Le monde du vivant nous donne d’innombrables exemples d’organismes interdépendants. L’entreprise, elle aussi, se trouve au cœur d’un maillage de parties prenantes toujours plus interconnectées, ce qui lui donne un levier de choix pour agir en faveur d’un avenir plus durable. Toute volonté qu’elle aurait de « bien faire » – l’étymologie même du mot « bénéfice » – n’a de sens et surtout d’impact que si elle s’inscrit dans une approche collective.
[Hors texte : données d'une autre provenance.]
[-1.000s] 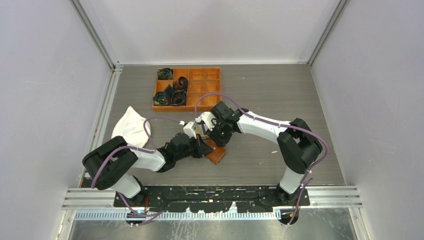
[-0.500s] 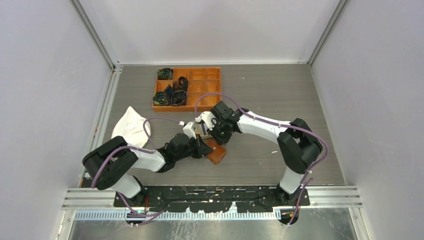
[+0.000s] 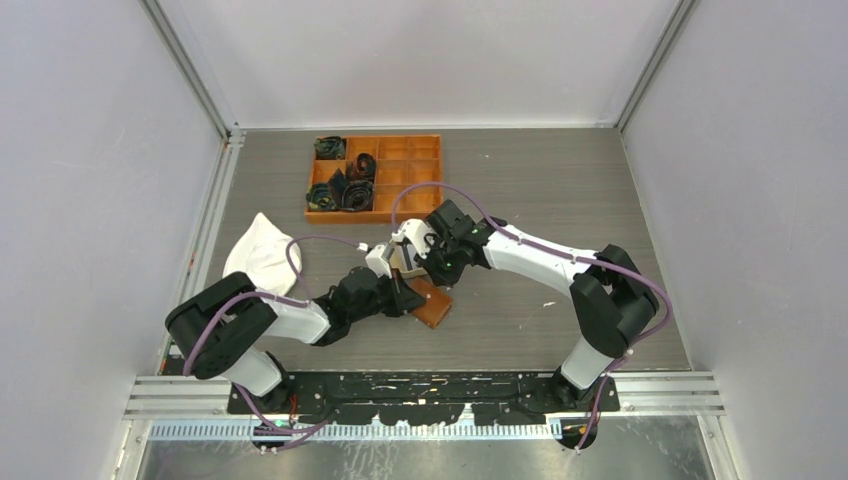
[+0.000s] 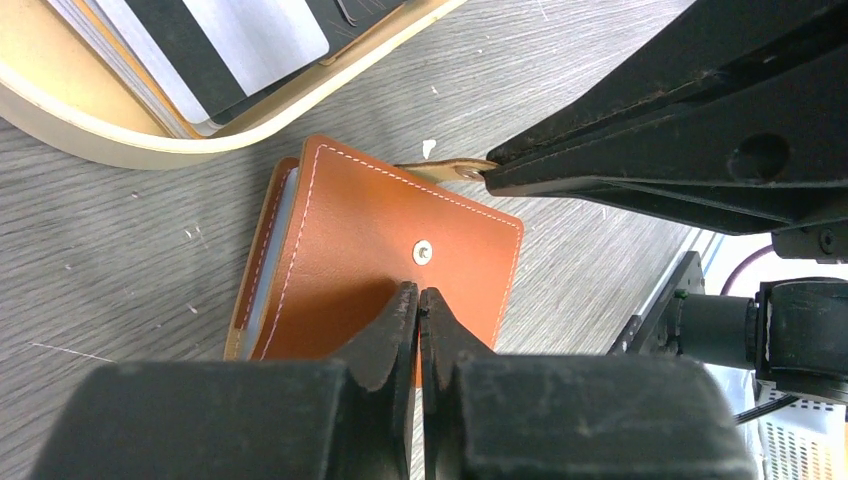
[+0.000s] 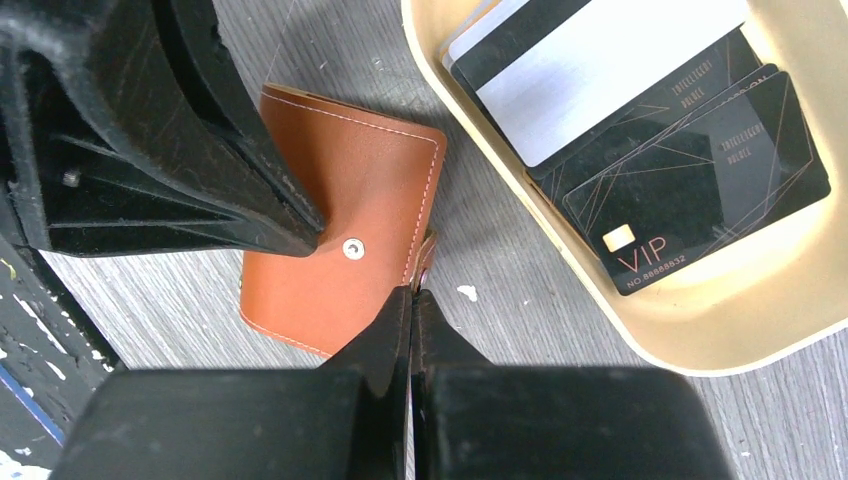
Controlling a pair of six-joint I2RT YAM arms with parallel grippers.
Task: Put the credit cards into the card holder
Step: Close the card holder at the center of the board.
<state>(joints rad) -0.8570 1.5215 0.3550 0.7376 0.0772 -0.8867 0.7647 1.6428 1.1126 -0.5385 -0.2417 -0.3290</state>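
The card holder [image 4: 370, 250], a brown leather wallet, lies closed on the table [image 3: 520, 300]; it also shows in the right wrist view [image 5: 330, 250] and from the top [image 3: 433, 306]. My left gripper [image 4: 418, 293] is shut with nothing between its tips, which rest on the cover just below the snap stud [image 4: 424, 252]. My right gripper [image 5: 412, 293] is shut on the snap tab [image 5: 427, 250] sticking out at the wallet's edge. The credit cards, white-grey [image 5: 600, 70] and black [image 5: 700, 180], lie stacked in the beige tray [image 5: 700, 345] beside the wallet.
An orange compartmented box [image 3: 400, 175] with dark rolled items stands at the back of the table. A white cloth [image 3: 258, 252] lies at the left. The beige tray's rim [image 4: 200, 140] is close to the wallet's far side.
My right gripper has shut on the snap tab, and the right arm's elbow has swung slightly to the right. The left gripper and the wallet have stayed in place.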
Avant de partager la valeur, l’entreprise doit créer avec ses salariés, fournisseurs, clients et partenaires, dès le départ, une dynamique commune, en partageant sa vision, sa mission, la manière dont elle entend créer cette valeur. Fédérer ses parties prenantes dans la construction d’un projet commun pour avoir un réel impact, c’est ce que fait Bel avec tout son écosystème pour contribuer à transformer le système alimentaire mondial afin qu’il soit plus inclusif et durable.

ICR : Quelle est votre utopie réalisable pour 2030 en matière de création et de partage de la valeur ?

Cécile béliot-zind : Pour la prochaine décennie, je souhaite que l’évaluation de la performance des entreprises soit repensée en profondeur pour prendre en compte leur impact global. L’interdépendance du « rentable » et du « responsable » doit devenir la norme pour faciliter la création de valeur sur le long terme. Cette logique est déjà ancrée chez Bel de longue date et elle se concrétise aujourd’hui avec la fusion des directions Finance et RSE. Notre prise de décision est constamment guidée par ce double référentiel, ce qui contribue à une performance multidimensionnelle.

J’appelle aussi de mes vœux une approche plus systématique de partenariats, de co-développement de projets à impact positif au sein de la chaine de valeur, y compris entre concurrents, qui permettrait d’être soudés autour d’un même objectif : créer de la valeur durablement et collectivement.